Activity -
Begin with the first line below and retype each line exactly through the line containing "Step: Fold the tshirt". Any pictures are to be left out.
[[ Task inputs, beginning ]]
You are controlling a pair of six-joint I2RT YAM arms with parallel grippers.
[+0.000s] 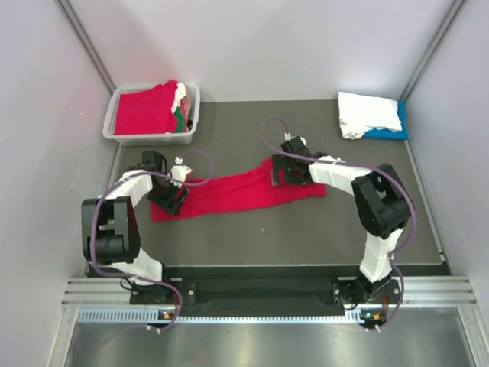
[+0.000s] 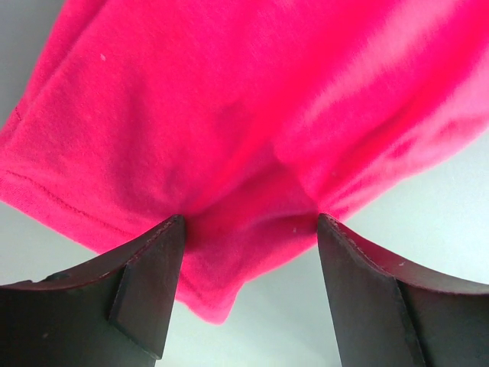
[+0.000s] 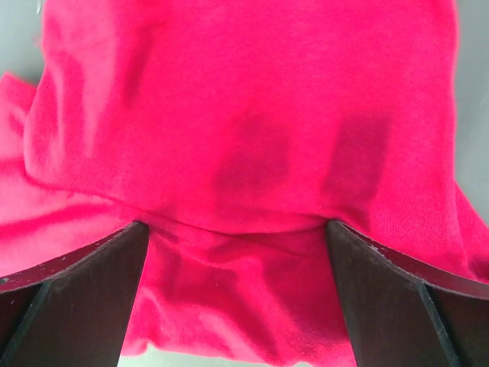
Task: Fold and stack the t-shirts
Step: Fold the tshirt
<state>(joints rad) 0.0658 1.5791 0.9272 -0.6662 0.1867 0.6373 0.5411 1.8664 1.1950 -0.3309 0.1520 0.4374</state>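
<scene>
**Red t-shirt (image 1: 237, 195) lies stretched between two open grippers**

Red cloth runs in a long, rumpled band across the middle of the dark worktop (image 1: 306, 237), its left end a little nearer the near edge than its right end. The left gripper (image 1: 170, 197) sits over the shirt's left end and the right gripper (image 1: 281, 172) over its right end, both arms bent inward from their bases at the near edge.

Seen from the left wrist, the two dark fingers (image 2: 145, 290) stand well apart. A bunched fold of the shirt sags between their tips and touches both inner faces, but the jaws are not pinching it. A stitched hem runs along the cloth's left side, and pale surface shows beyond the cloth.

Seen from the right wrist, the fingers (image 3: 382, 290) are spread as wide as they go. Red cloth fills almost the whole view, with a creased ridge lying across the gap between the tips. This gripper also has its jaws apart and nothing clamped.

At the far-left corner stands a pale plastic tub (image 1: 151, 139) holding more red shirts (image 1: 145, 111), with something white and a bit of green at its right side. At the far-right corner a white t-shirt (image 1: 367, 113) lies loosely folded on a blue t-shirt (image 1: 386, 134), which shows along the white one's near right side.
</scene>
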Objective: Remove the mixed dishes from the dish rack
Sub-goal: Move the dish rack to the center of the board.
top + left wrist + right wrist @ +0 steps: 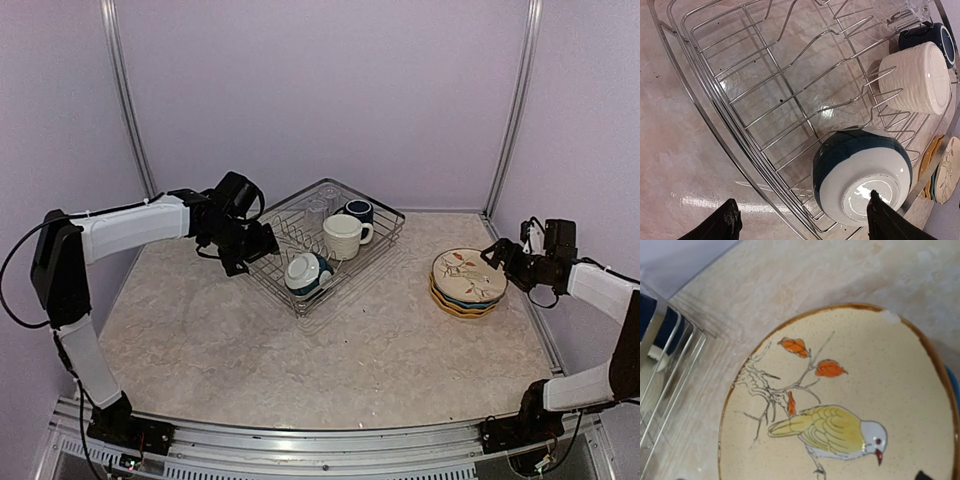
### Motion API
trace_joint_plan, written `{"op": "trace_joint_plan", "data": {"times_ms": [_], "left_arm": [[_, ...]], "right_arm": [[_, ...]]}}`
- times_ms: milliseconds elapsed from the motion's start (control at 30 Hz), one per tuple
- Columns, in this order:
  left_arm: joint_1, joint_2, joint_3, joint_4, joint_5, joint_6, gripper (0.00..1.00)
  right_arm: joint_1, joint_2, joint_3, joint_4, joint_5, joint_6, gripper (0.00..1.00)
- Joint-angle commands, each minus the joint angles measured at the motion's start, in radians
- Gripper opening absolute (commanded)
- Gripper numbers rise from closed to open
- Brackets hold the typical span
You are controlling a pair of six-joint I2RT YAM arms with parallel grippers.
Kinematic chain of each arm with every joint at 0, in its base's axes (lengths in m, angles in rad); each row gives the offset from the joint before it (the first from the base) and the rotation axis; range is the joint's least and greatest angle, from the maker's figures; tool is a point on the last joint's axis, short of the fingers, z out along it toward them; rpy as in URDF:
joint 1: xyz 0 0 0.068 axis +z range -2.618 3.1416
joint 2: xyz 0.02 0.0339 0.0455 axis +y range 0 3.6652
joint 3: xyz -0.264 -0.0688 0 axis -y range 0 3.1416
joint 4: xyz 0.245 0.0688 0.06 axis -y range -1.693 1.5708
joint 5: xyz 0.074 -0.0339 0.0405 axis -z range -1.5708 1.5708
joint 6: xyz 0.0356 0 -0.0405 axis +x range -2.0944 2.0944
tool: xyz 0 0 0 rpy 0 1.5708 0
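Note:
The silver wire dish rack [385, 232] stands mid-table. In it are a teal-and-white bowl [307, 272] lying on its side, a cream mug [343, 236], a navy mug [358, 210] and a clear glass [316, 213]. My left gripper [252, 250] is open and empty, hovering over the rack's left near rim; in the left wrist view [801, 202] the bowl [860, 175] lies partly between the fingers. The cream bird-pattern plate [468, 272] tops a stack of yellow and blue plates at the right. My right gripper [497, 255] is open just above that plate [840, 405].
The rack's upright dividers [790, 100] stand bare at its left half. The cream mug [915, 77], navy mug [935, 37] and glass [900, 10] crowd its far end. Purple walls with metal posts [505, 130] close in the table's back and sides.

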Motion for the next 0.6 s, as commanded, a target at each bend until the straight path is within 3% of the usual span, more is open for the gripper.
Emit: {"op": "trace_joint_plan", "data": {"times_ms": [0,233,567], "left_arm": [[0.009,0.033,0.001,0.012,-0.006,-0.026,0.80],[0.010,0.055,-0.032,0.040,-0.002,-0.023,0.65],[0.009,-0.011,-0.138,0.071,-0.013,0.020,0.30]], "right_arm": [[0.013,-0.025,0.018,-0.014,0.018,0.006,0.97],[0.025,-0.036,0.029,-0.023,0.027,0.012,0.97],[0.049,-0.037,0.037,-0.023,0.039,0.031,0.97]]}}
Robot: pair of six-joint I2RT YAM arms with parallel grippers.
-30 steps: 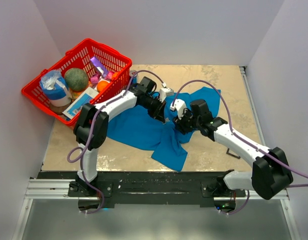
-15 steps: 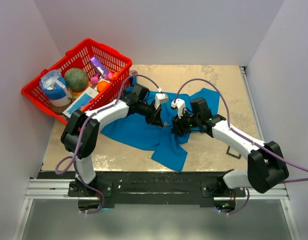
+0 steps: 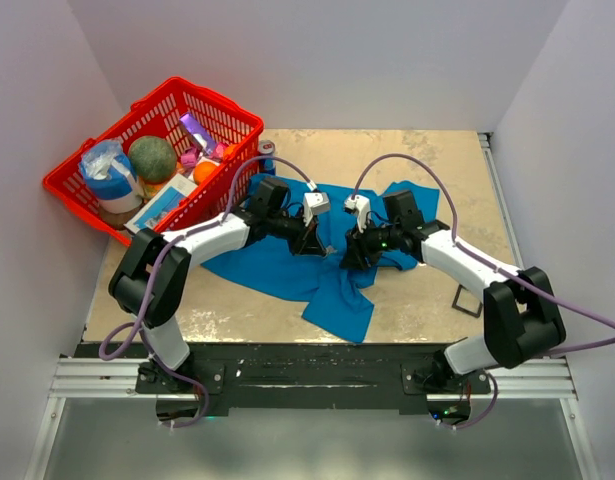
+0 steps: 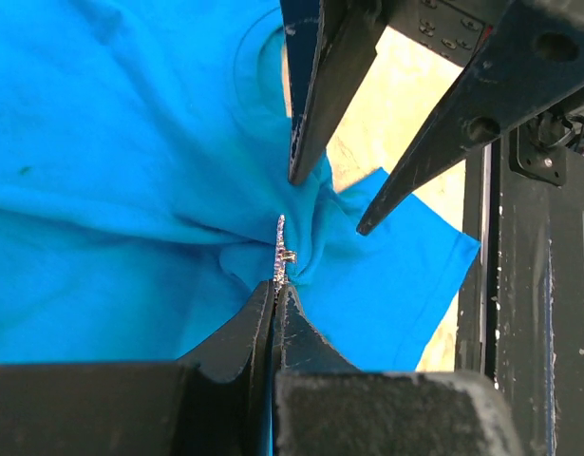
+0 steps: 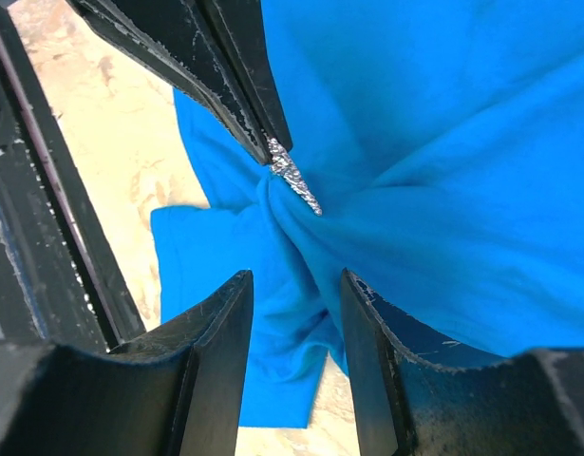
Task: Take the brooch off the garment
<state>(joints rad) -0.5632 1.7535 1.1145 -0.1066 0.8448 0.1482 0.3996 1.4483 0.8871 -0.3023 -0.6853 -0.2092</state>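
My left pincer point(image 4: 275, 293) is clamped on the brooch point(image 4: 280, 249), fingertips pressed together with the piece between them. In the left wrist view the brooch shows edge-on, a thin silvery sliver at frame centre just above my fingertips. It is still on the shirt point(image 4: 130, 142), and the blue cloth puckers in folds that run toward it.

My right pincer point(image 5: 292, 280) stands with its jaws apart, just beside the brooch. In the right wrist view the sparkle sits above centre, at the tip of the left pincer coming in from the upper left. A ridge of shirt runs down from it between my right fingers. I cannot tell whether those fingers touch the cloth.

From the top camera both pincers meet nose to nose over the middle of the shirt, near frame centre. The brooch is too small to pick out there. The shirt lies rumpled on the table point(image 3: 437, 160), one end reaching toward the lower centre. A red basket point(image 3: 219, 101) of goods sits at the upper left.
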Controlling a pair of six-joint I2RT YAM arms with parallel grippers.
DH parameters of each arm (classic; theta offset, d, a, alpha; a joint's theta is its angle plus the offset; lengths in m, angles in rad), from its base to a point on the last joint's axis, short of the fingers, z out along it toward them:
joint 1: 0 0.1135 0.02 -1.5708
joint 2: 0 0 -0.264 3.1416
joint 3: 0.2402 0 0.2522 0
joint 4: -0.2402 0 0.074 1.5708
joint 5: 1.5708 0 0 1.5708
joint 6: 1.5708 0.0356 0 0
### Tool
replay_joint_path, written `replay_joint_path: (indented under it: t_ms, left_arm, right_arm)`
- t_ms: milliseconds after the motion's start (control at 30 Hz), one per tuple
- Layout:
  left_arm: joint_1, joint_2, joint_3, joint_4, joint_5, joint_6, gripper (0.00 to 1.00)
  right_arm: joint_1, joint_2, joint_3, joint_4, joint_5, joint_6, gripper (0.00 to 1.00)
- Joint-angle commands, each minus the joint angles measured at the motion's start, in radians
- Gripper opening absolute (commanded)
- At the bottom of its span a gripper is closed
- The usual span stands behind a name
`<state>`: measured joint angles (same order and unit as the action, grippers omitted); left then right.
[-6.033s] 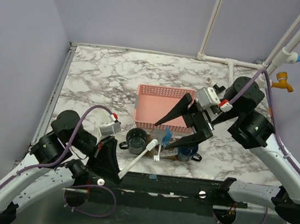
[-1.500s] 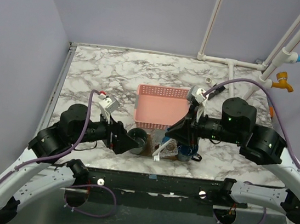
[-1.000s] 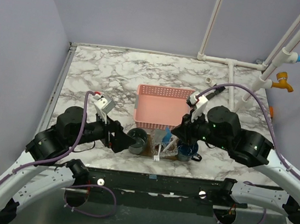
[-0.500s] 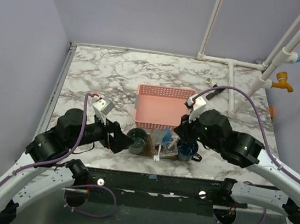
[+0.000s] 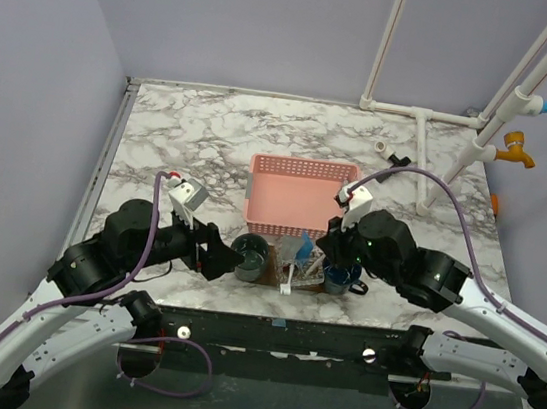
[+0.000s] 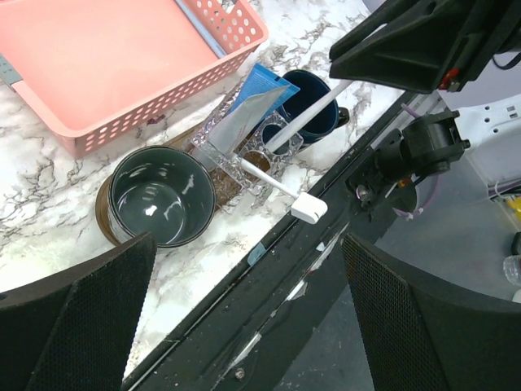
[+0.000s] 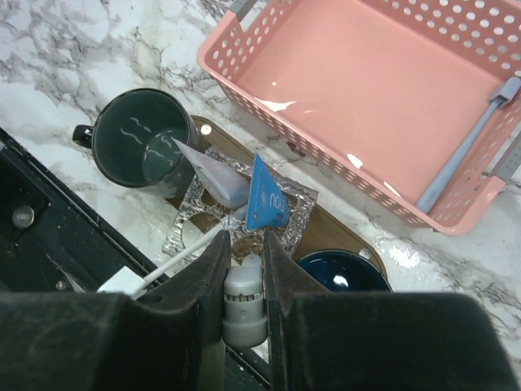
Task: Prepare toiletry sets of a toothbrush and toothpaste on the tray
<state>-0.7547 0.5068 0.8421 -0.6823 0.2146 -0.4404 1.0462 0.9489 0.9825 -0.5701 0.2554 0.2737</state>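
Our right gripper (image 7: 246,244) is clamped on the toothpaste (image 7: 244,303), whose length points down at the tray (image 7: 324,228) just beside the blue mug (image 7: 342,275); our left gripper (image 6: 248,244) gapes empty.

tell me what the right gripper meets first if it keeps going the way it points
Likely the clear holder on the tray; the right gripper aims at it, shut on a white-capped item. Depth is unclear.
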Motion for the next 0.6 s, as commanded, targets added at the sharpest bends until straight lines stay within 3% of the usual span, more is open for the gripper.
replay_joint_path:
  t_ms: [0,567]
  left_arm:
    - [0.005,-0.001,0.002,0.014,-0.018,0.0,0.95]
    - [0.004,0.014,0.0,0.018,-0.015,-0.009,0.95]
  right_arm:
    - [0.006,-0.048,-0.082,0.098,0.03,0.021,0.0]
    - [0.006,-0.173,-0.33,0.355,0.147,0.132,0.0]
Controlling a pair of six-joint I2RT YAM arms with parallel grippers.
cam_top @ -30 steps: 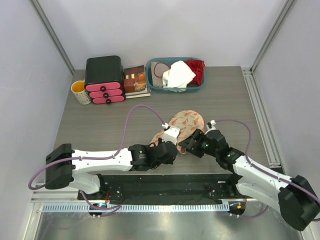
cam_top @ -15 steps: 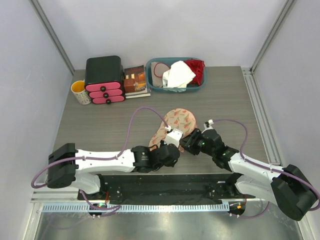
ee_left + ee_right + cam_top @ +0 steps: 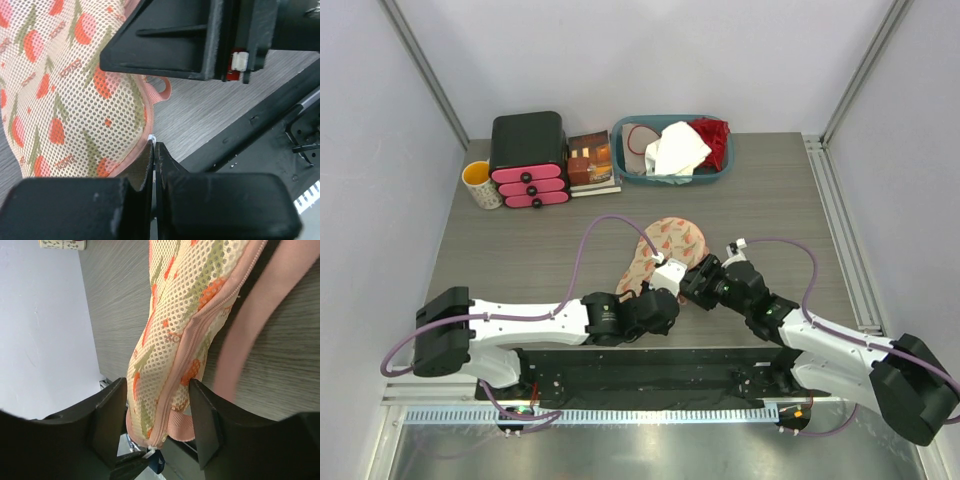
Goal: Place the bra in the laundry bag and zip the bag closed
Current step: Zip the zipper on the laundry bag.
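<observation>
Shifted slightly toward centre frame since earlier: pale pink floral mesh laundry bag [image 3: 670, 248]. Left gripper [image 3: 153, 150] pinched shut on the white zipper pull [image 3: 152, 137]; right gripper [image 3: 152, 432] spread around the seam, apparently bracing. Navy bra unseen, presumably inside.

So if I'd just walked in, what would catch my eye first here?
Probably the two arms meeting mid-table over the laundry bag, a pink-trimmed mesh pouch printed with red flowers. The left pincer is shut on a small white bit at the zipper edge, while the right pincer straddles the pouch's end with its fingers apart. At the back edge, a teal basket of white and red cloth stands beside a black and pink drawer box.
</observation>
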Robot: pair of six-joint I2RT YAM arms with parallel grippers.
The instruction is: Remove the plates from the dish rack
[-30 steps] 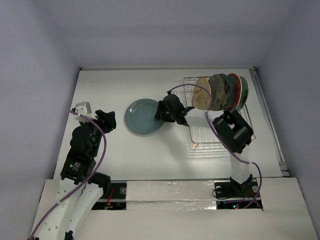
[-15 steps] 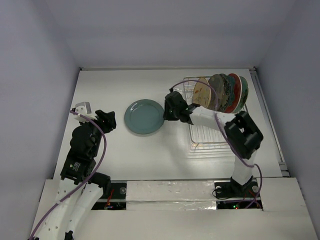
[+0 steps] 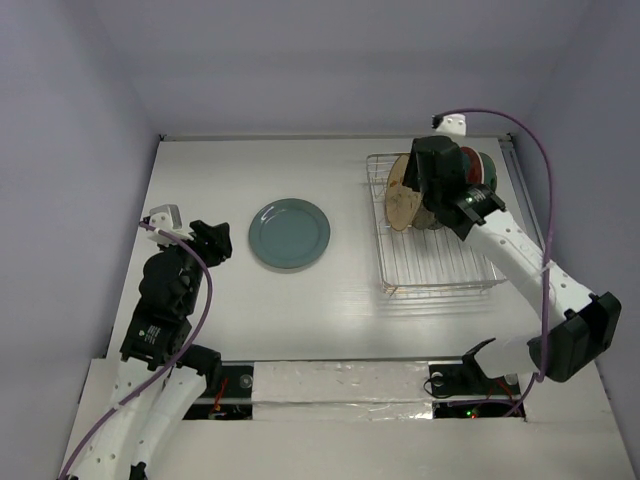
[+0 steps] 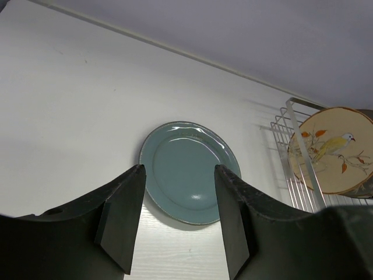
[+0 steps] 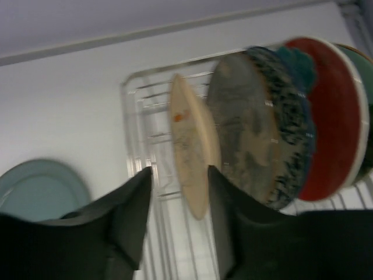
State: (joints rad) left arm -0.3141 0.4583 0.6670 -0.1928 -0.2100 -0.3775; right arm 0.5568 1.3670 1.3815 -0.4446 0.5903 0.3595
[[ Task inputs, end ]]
Written solution -
You are controlling a pair of six-joint I2RT YAM arms with parallel grippers.
[+0.000s] 
[+0.000s] 
[+0.000s] 
Task: Fold and stack the t-shirts
Step: Fold the tshirt

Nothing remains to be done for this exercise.